From scratch to compliance

By Nick Lyngaae Jørgensen

‍

Over the past 20 years in the industry, there have been incredible advancements in the field of security. Back in the day, when people asked what we did and we replied that we worked in IT, their faces would suddenly look bored in the blink of an eye.

If, after taking a moment to compose themselves, they let their good manners prevail and asked what field we were working in, and we replied, “security,” they were, despite their good manners, simply unable to muster any interest in the subject.

‍

Twenty years ago, almost no so-called “normal” people were interested in IT security, but fortunately that has changed since then. When we tell people today that we work in IT/information security, they are often interested (or at least not completely uninterested). They demonstrate a much higher level of understanding, ask questions that reflect this, and listen patiently to our pitch.

‍

As people began to realize the potential of the internet, they flocked to various websites—primarily those offering online shopping—and social media. However, many quickly learned the hard way that security is important—if your personal data is stolen, it can have extremely unpleasant consequences.

‍

Because of these and other factors, people have become more aware of the importance of security over the years. There is certainly still a long way to go before the average internet user stops using weak passwords and clicking on phishing emails, but in our experience, things are moving in the right direction.

‍

As for companies, things are also moving in the right direction in some cases, although, in our view, they sometimes fail to focus on what matters most.

‍

Over the past few years, we have seen how countries have suddenly realized the importance of maintaining security across the board. That is why our customers and other companies are subject to various requirements and standards—such as GDPR, NIS2, and DORA—that they must comply with. If they fail to do so—that is, if they are not “compliant”—they risk being penalized with fines.

‍

Furthermore, many of our clients are now finding that their customers are requiring them to hold certain certifications, such as ISO or ISAE.

‍

In many ways, this is a good thing. Compliance requirements help raise awareness among a company’s management and employees that certain things need to be protected, and we believe this awareness is the first step toward achieving a practical and sustainable level of security.

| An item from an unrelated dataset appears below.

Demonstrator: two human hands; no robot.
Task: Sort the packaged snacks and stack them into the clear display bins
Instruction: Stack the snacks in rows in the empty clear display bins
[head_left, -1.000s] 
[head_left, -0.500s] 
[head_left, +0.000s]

But compliance is not the same as security.

‍

"Well, yes," you might say, "but since our company makes sure to comply with the various compliance requirements, that surely also results in a higher level of security."

‍

We agree with this view, but there is one catch: the actual security benefits rarely justify the effort required to achieve compliance. Even full compliance does not necessarily equate to adequate security. So compliance can create a false sense of security.

‍

Problems arise when companies, having made significant efforts to meet and comply with various compliance requirements, believe they are well-equipped to withstand hacker attacks. In that case, many companies and their management will face two “gaps”: one between the demonstrably necessary level of security and the level of security they believe they have, and another between the latter and the level they actually have.

‍

Despite the measures mentioned above, there is still not enough focus on—or willingness to—address the first issue, and in many cases, there is not even an awareness that the second issue exists.

‍

Many companies have gone "from zero to compliance" and therefore believe they are secure, but have somewhat neglected security along the way. And this is a huge problem!

Companies aren’t hacked because they aren’t sufficiently compliant—they’re hacked because they aren’t sufficiently secure.

‍

It is our view that companies should focus on achieving a high level of security. This will naturally lead to a high level of compliance as well.
What’s more, this compliance is achieved organically and can be documented!

Now you’ve gone from zero to secure—and achieved compliance in the process.